-------- MATERIAL SHOWN --------
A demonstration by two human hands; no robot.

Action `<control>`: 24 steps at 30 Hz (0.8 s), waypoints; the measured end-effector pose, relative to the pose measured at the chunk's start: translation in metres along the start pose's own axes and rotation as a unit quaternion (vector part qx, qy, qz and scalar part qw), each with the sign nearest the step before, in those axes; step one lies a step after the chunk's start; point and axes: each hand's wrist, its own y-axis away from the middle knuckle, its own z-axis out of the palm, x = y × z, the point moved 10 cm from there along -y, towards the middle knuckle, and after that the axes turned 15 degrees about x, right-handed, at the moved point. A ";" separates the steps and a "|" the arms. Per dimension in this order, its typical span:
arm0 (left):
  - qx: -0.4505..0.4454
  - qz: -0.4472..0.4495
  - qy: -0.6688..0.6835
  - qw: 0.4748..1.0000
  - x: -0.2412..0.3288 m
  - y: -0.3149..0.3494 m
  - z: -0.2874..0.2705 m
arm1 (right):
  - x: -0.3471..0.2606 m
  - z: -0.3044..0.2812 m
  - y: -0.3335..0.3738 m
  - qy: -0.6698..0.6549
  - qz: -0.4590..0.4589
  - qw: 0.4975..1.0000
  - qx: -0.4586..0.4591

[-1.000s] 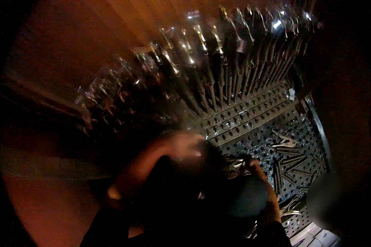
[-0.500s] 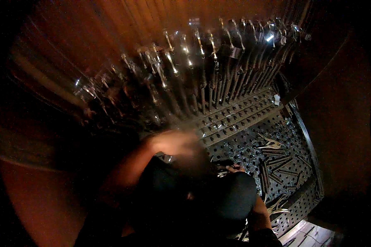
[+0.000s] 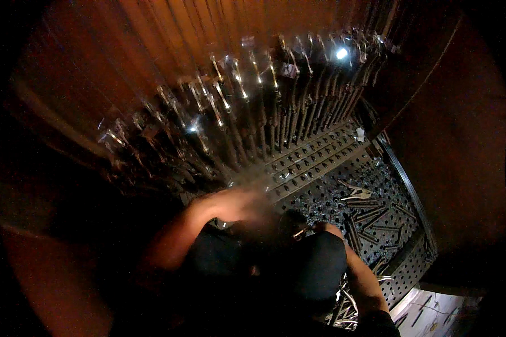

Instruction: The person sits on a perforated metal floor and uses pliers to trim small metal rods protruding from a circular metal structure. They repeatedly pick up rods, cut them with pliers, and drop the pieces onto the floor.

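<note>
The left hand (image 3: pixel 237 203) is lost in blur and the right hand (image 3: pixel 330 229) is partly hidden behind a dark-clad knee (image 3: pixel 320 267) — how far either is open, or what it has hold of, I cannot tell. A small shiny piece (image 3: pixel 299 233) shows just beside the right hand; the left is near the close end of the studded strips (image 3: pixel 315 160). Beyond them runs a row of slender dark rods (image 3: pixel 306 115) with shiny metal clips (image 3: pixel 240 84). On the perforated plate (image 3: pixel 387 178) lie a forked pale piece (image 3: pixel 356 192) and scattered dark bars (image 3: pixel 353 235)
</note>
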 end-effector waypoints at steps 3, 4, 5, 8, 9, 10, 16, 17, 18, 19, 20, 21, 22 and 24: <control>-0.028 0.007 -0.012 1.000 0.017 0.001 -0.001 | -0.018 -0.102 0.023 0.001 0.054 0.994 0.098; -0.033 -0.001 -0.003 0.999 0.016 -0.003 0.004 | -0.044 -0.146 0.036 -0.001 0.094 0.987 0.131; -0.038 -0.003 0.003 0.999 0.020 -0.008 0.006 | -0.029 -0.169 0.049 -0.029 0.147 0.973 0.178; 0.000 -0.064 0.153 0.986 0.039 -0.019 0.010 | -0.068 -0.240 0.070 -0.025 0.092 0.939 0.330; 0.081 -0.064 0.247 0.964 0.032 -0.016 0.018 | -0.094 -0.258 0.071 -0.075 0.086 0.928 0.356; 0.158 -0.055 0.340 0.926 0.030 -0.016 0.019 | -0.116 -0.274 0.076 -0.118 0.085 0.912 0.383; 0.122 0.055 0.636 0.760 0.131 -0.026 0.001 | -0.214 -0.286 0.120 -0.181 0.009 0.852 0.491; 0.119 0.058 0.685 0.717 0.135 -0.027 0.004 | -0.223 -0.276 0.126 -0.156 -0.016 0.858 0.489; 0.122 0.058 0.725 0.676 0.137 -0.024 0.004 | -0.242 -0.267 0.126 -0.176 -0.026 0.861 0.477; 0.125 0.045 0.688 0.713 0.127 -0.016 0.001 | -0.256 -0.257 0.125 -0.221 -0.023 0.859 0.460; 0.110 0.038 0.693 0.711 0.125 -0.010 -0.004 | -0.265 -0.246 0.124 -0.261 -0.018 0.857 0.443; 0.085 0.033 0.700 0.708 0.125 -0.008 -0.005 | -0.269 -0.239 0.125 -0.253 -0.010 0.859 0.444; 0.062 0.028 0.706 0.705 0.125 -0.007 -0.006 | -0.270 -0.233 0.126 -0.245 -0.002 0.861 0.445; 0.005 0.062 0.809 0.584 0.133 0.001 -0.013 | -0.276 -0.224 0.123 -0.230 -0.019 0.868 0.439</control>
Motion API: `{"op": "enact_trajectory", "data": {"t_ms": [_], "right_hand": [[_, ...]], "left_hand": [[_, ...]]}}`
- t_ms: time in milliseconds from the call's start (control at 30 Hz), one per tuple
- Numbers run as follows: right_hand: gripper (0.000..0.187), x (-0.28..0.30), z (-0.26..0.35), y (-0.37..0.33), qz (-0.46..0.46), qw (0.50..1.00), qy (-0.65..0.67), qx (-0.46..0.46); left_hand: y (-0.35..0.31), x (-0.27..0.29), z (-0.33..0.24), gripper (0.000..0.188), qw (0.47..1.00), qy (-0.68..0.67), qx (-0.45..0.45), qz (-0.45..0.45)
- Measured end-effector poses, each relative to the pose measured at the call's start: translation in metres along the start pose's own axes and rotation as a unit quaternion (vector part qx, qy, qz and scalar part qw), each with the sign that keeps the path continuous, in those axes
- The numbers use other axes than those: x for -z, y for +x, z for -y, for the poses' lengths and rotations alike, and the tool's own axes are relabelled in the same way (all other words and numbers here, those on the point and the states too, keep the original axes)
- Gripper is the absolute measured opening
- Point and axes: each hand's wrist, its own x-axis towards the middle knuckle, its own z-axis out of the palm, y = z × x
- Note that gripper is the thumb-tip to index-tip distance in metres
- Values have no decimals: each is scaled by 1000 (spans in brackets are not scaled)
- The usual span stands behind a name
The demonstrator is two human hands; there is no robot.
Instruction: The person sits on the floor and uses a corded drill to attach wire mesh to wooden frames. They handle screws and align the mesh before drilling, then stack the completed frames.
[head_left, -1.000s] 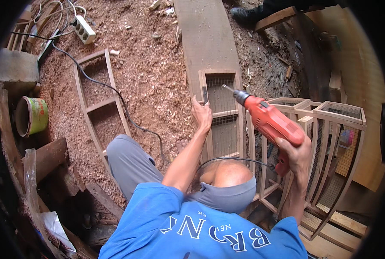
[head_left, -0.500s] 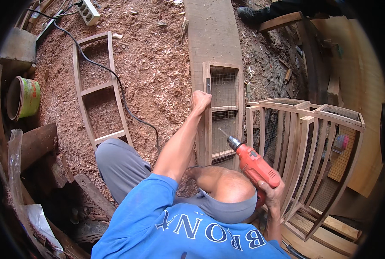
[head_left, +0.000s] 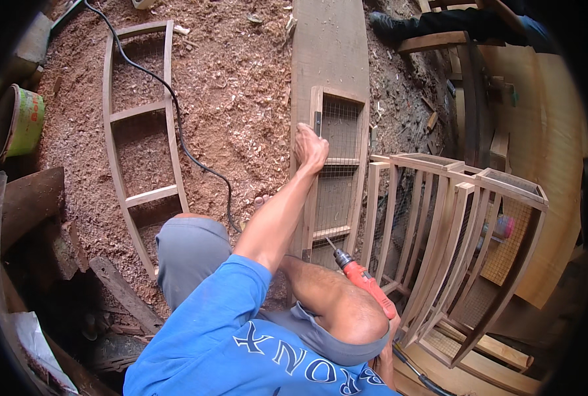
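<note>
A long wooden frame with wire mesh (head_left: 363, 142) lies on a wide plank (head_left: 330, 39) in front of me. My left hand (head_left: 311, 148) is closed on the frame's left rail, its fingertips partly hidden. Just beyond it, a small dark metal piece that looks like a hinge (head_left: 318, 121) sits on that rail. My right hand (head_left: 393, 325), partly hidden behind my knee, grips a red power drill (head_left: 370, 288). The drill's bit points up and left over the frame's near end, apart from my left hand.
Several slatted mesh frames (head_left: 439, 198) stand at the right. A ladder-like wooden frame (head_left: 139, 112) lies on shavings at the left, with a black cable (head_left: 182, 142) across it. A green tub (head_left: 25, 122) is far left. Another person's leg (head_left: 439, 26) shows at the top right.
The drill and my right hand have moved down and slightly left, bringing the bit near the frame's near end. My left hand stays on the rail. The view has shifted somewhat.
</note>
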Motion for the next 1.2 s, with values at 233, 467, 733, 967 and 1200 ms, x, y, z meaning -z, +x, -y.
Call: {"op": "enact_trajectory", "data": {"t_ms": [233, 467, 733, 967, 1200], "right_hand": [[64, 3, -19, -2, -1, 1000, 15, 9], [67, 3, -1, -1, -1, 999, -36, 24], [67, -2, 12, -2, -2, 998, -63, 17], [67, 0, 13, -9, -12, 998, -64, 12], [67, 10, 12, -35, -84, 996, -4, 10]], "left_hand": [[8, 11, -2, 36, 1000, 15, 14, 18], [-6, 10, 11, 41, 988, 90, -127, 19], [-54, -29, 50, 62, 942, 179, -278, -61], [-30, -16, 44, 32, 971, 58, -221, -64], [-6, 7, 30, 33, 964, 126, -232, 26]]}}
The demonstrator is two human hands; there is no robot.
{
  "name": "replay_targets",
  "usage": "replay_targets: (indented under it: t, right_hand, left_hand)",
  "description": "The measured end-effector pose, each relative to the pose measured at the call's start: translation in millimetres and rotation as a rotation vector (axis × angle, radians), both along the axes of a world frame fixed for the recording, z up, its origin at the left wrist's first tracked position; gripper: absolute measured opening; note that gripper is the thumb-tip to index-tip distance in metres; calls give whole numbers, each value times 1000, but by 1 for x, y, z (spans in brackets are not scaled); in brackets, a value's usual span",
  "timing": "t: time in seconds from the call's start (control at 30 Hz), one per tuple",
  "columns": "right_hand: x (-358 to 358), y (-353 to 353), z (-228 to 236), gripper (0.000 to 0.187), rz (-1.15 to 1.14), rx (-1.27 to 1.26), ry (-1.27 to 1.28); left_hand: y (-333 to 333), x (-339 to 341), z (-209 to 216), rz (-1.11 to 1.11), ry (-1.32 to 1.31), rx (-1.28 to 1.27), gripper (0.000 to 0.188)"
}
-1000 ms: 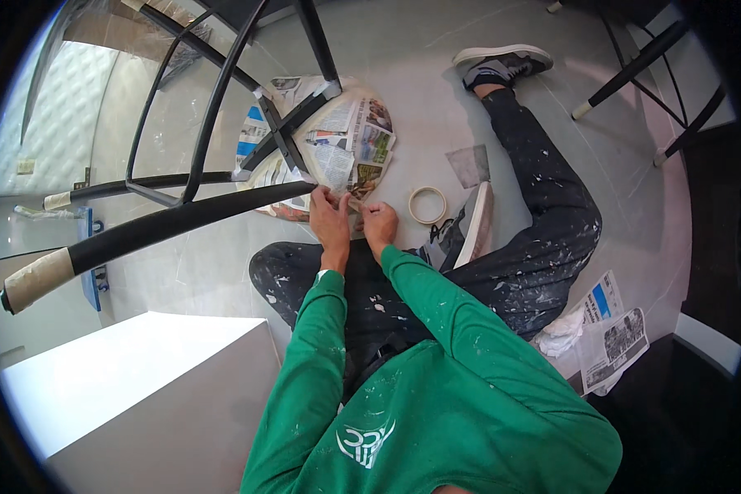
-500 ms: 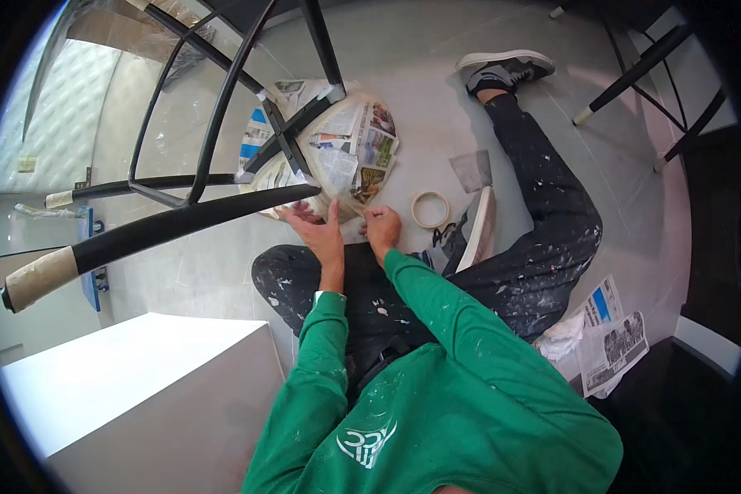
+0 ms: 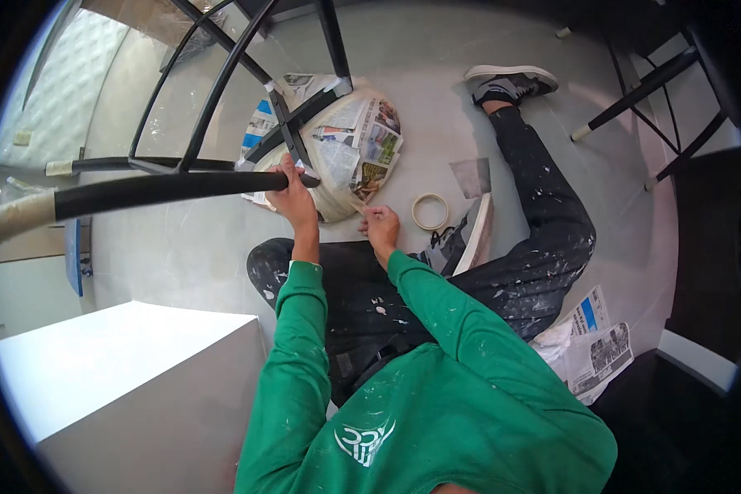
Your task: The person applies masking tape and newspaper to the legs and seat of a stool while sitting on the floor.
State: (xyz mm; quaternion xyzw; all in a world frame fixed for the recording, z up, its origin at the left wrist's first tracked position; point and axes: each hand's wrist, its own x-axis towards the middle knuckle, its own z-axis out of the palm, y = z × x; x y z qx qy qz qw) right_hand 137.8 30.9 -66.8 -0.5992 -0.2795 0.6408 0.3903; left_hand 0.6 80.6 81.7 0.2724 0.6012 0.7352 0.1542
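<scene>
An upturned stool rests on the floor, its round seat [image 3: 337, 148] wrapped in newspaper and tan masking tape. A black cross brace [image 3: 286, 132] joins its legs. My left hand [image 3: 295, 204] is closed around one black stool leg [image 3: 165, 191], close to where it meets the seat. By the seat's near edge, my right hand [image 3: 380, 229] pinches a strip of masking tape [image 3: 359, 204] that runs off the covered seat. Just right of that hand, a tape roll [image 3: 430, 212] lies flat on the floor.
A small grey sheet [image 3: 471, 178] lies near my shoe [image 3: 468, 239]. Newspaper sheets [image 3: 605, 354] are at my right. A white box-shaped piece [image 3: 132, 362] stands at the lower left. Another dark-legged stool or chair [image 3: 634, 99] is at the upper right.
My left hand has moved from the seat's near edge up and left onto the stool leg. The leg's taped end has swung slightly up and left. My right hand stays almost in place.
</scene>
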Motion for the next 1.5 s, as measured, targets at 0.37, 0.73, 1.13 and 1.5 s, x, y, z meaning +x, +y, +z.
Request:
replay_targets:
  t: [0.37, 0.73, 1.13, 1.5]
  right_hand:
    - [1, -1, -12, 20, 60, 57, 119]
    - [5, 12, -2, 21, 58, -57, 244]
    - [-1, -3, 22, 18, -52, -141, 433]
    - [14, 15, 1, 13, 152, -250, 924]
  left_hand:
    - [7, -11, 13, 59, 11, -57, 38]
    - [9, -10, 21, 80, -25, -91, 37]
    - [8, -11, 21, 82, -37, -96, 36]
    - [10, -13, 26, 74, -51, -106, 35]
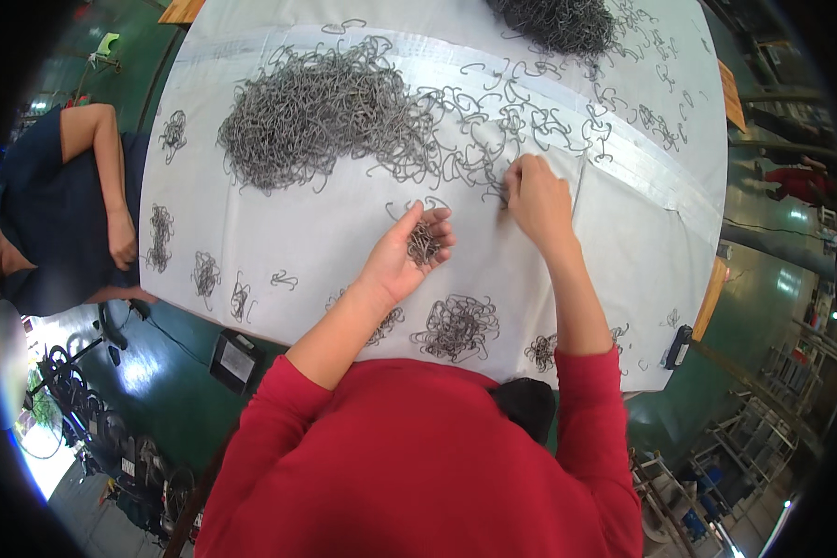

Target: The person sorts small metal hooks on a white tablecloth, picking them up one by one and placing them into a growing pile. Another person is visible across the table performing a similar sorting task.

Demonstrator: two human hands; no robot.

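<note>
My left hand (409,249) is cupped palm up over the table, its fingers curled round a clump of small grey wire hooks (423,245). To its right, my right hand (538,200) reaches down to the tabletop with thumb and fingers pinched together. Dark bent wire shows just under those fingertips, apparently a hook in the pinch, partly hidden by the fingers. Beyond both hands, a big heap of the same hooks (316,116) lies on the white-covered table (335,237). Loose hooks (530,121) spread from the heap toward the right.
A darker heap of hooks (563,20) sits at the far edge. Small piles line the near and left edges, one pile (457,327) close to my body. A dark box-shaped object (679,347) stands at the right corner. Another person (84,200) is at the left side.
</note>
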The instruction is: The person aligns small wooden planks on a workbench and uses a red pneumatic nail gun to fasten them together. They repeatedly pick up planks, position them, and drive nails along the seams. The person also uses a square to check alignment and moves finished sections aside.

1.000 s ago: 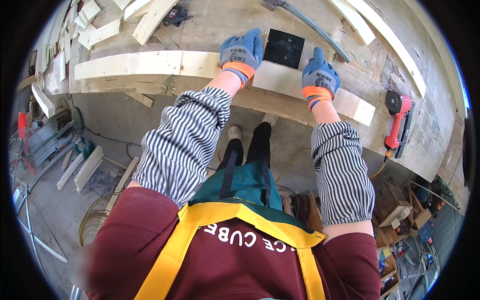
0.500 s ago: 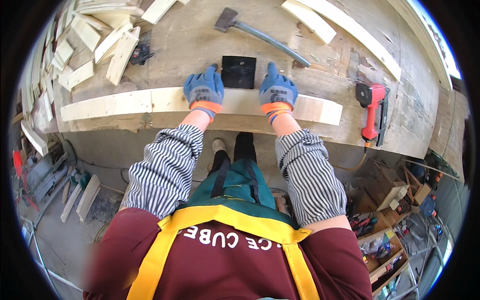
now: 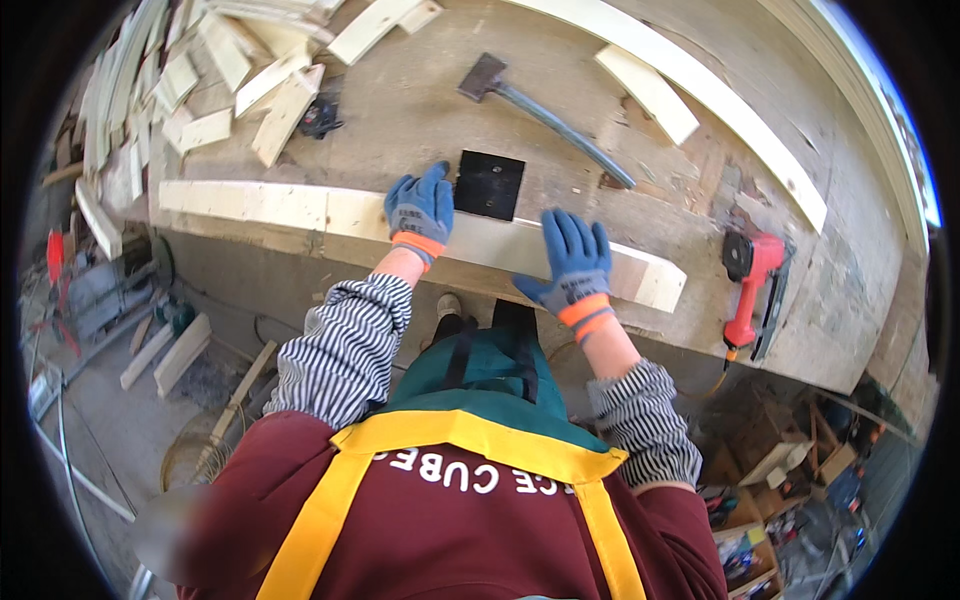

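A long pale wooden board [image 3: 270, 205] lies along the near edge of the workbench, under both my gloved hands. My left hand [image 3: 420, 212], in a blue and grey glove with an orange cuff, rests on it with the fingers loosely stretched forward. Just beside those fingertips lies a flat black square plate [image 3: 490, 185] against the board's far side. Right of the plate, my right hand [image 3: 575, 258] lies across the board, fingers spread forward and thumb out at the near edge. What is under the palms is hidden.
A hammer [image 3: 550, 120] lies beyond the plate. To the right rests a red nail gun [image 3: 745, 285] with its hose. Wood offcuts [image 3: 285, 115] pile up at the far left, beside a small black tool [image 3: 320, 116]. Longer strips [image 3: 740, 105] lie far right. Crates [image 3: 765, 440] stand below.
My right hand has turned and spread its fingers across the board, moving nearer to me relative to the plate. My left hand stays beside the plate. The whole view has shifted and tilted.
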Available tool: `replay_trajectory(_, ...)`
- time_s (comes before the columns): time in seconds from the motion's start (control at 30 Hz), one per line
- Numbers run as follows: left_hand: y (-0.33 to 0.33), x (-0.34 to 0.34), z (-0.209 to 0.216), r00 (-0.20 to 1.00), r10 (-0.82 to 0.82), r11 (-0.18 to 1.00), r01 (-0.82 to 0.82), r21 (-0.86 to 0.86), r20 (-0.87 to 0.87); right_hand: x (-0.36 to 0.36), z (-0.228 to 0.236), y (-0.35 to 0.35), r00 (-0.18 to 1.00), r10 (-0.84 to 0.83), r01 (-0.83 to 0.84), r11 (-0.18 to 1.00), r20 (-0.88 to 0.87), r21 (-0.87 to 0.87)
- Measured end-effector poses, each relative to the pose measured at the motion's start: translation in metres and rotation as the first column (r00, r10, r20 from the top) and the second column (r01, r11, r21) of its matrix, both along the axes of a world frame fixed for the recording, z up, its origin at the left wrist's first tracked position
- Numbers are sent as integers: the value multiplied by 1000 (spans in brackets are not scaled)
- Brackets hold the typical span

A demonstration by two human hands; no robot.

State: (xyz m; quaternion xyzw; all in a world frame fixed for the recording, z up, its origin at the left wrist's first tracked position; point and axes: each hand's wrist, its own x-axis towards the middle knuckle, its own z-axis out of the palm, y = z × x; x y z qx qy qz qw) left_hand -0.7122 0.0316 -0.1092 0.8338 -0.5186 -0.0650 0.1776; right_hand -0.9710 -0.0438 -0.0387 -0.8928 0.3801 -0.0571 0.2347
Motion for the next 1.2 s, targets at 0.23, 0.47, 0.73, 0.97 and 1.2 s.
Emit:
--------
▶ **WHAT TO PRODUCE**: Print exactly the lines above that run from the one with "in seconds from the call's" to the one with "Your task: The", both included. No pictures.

▶ **THE ANSWER**:
  "timing": "t: time in seconds from the call's start (control at 30 Hz), one per tuple",
  "columns": "right_hand: x (-358 to 358), y (-353 to 353), z (-228 to 236), gripper (0.000 to 0.187), rz (-1.15 to 1.14), rx (-1.27 to 1.26), ry (-1.27 to 1.28); left_hand: y (-333 to 333), x (-339 to 341), z (-209 to 216), rz (-1.11 to 1.11), ry (-1.32 to 1.31), rx (-1.28 to 1.27), gripper (0.000 to 0.188)"
}
-1000 ms: 
-500 ms: 
+0 ms: 
Your task: The person applies masking tape and newspaper to the legs and seat of a stool while sitting on the floor.

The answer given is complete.